Search the material below for lines containing the string "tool", and copy every one you find.

((

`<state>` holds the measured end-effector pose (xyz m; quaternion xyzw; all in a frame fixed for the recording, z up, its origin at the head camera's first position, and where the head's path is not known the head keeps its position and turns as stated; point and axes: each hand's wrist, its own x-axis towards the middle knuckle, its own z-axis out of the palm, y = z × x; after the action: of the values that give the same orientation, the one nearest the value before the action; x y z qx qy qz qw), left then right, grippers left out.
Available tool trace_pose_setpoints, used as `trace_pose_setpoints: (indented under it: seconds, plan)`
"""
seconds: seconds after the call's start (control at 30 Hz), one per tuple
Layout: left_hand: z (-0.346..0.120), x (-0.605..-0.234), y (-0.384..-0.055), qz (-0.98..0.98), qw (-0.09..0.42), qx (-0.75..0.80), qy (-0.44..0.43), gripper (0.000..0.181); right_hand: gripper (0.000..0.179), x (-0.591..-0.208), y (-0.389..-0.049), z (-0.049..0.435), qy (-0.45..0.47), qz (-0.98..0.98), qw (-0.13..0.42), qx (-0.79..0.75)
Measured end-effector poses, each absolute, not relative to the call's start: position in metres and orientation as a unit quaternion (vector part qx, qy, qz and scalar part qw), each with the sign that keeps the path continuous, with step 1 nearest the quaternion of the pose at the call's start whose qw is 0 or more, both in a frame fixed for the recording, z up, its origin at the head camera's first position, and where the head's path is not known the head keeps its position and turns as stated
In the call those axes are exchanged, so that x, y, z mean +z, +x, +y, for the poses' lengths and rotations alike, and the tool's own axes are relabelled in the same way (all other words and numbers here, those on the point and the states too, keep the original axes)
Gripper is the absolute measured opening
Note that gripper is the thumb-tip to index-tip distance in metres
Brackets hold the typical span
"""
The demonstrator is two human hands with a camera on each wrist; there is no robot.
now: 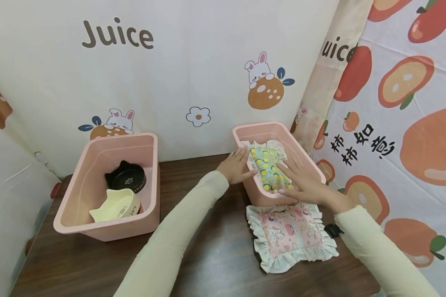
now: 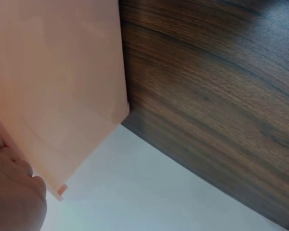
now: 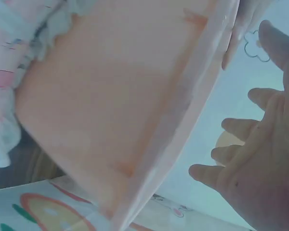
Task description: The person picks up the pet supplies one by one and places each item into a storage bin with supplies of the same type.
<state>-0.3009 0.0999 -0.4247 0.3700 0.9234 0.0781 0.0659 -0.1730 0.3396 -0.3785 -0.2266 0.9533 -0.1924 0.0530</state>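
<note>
In the head view, a teal ruffled pad with a lemon print lies inside the right pink bin. My left hand rests at that bin's left rim, fingers stretched along the pad's edge. Part of the same hand shows beside the bin wall in the left wrist view. Over the pad's right side is my right hand, its fingers spread apart and gripping nothing. The right wrist view has this hand above the bin's rim. A pink ruffled pad with a cartoon print lies flat on the table before the bin.
Another pink bin stands at the left, holding a black cat-eared bowl and a tilted cream cat-eared bowl. Both bins sit on a dark wooden table. Printed curtains close off the back and right.
</note>
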Motion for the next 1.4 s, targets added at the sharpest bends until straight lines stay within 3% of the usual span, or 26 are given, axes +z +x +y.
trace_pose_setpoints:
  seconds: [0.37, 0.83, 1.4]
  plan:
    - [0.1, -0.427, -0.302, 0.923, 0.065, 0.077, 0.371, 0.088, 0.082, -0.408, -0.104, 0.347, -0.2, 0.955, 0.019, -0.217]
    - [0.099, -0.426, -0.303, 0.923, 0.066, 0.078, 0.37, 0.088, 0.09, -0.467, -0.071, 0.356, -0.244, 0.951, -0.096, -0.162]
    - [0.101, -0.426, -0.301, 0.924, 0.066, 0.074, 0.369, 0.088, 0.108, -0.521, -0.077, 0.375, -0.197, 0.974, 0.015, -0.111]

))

■ Answer for the task ■
Available tool trace_pose_setpoints, used as `trace_pose_setpoints: (indented under it: seconds, plan)`
In the call those axes are exchanged, so that x, y, z mean +z, +x, +y, for the poses' lengths and rotations alike, and the tool's own axes are relabelled in the same way (all other words and numbers here, those on the point and the states too, keep the original axes)

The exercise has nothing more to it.